# convolution
**Repository Path**: wangweidegittee/convolution
## Basic Information
- **Project Name**: convolution
- **Description**: No description available
- **Primary Language**: Unknown
- **License**: Apache-2.0
- **Default Branch**: master
- **Homepage**: None
- **GVP Project**: No
## Statistics
- **Stars**: 0
- **Forks**: 0
- **Created**: 2020-08-14
- **Last Updated**: 2021-01-20
## Categories & Tags
**Categories**: Uncategorized
**Tags**: None
## README
# Convolutional Pose Machines - Tensorflow
This is the **Tensorflow** implementation of [Convolutional Pose Machines](https://github.com/shihenw/convolutional-pose-machines-release), one of the state-of-the-art models for **2D body and hand pose estimation**.
Tracking support for single hand.
## With some additional features:
- Easy multi-stage graph construction
- Kalman filters for smooth pose estimation
- Simple self-tracking module
## Environments
- Windows 10 / Ubuntu 16.04
- Tensorflow 1.4.0
- OpenCV 3.2
## How to start
### Download models
Put downloaded models in the **models/weights** folder.
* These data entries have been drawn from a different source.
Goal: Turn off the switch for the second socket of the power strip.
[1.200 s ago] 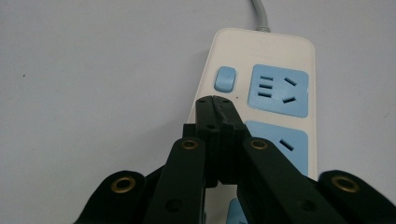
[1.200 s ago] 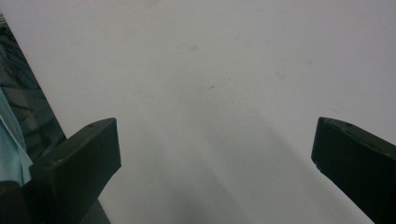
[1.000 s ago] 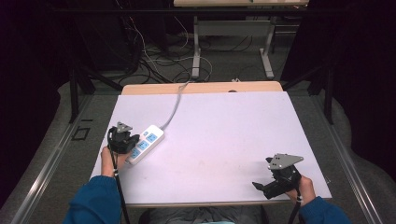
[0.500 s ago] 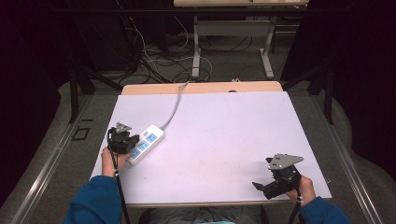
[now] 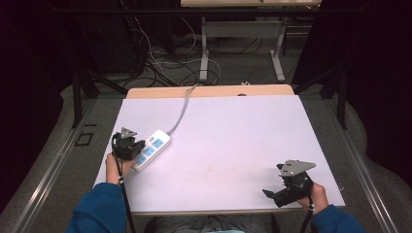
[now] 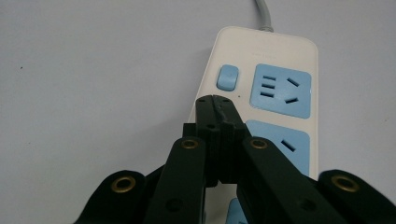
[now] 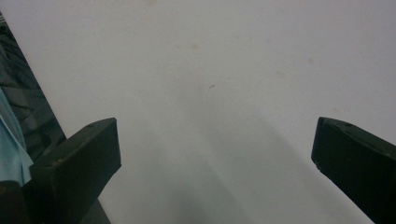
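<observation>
Power strip [image 5: 150,150] lies near counter's [image 5: 233,141] left edge, long axis diagonal, cord [image 5: 182,109] running toward far edge; left gripper [image 6: 214,109] pinched closed over it, right gripper [image 5: 272,195] wide open, empty.

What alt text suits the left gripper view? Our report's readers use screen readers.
The left hand-held gripper, jaws closed together, hangs over a white power strip near its blue switch on a pale table. Blue sockets run along the strip; its grey cord leaves at the top.
</observation>
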`<action>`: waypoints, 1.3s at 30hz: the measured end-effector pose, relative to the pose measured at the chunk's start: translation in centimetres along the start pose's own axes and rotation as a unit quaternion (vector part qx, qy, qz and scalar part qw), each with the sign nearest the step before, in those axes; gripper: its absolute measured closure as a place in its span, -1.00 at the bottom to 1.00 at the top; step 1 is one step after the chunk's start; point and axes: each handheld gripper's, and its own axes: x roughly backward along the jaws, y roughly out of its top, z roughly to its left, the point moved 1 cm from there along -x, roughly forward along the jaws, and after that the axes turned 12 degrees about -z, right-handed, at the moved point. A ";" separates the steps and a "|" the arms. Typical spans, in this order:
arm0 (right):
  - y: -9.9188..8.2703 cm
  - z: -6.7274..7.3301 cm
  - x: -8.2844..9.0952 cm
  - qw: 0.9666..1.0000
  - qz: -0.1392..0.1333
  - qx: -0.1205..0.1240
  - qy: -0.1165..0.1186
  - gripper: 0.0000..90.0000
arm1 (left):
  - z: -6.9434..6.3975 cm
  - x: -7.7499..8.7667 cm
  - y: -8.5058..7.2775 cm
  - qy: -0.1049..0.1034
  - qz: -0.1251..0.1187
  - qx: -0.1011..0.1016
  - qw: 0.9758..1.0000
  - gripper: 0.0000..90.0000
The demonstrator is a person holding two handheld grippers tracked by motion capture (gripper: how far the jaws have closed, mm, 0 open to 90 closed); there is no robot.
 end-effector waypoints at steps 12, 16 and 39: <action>0.0 0.0 0.0 1.000 0.000 0.000 -0.001 -0.98 | -0.2 0.0 -0.1 0.001 -0.003 0.004 1.000 1.00; 0.0 0.0 0.0 1.000 0.000 0.000 -0.001 -0.98 | -0.2 0.0 0.0 0.003 0.000 -0.004 1.000 1.00; 0.0 0.0 0.0 1.000 0.002 0.002 0.002 -0.98 | -0.3 0.1 0.2 0.005 0.001 -0.016 1.000 1.00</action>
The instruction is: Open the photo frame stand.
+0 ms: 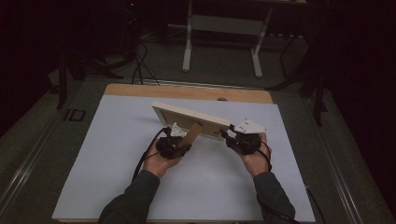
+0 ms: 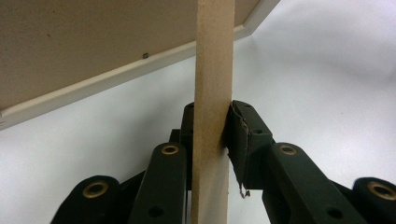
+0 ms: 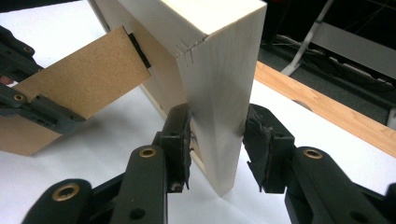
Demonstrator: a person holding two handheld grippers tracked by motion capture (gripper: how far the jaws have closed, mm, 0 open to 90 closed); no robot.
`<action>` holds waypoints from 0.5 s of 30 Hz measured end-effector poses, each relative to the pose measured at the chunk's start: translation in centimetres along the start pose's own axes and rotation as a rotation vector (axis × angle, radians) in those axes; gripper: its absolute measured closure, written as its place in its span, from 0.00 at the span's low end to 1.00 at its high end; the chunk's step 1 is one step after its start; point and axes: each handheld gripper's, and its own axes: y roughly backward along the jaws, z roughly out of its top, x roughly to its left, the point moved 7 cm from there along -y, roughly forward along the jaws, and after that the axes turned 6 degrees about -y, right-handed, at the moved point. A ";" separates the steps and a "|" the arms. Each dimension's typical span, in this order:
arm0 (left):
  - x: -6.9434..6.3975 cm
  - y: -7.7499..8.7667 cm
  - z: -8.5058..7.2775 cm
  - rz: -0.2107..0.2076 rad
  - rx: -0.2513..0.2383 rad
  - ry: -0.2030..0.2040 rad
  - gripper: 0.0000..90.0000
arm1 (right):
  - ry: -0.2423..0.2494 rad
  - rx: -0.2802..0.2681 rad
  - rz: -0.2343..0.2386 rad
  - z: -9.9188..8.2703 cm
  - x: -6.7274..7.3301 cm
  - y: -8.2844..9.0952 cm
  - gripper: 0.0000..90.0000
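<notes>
I hold the picture frame (image 1: 191,119) upright by its corner in my right gripper (image 3: 217,140), so my left gripper (image 2: 212,135), clamped on its stand flap (image 2: 214,70), can swing it behind the frame.

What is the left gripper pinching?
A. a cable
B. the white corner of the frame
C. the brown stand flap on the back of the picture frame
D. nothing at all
C: in the left gripper view the left gripper has its jaws pressed on both faces of the thin brown stand flap, which hinges off the back of the picture frame; the right gripper holds the frame's pale corner.
</notes>
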 end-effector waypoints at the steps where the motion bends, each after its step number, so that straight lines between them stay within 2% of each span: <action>1: 0.0 0.0 0.0 0.000 0.000 0.000 0.86 | 0.004 0.000 0.000 0.0 0.0 0.0 0.68; 15: -0.3 -0.1 -0.5 -0.008 0.003 0.005 0.86 | -0.002 -0.013 0.018 -0.4 0.3 0.2 0.67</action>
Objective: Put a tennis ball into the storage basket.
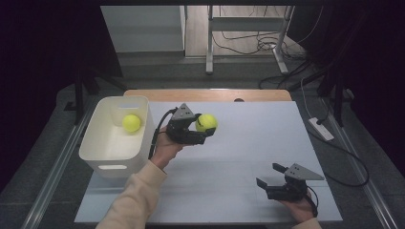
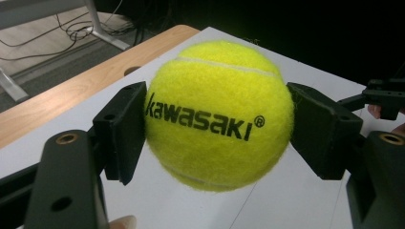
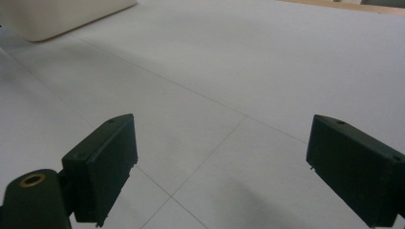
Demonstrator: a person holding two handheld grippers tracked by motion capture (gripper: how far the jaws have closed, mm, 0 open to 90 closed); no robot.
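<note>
Tennis ball over white table; dim room, cabled floor

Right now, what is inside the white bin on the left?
One yellow tennis ball lies inside the white bin, near its far end. The near wall hides part of the floor of the bin, so anything there cannot be seen.

Dim room w/ black surroundings left & right in the high view; light falls from above onto the white desk, which stays evenly lit, no glare. Soft shadows near the bin & hands. Left gripper view: tennis ball sharp, bright; far floor soft. Right gripper view: near jaws slightly blurred, desk greyish, faint shadow bands.
</note>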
- [Body Pose Model](https://drive.google.com/open?id=0Bx1hAYkcBwqnX01MN3hoUk1kUjA)
- [Hand Pose Model (.pkl)](https://drive.google.com/open?id=0Bx1hAYkcBwqnSU9lSm5Ya3B1VTg)
- [Hand Pose Model (tf)](https://drive.google.com/open?id=1gOwBY5puCusYPCQaPcEUMmQtPnGHCPyl)
### Run demo scripts
**demo_cpm_body.py** for body pose estimation and **demo_cpm_hand.py** for hand pose estimation.
I take **demo_cpm_hand.py** for example.
First set the **DEMO_TYPE**. If you want to pass an image, then put the path to image here.
If you want a live demo through a webcam, there are few options.
- **MULTI** will show multiple stages output heatmaps and the final pose estimation simultaneously.
- **SINGLE** will only show the final pose estimation.
- **HM** will show each joint heatmap of last stage separately.
You can also use video files like `.avi`, `.mp4`, `.flv`.
The CPM structure assumes the body or hand you want to estimate is **located in the middle** of the frame.
If you want to avoid that, one way is to add a detector at the begining, and feed the detected bounding box image into this model.
### Run hand demo with tracker
Download tf-version hand pose model and execute **run_demo_hand_with_tracker.py**
## Build your own model
### Create dataset
See **utils/create_cpm_tfr_fulljoints.py** for an example.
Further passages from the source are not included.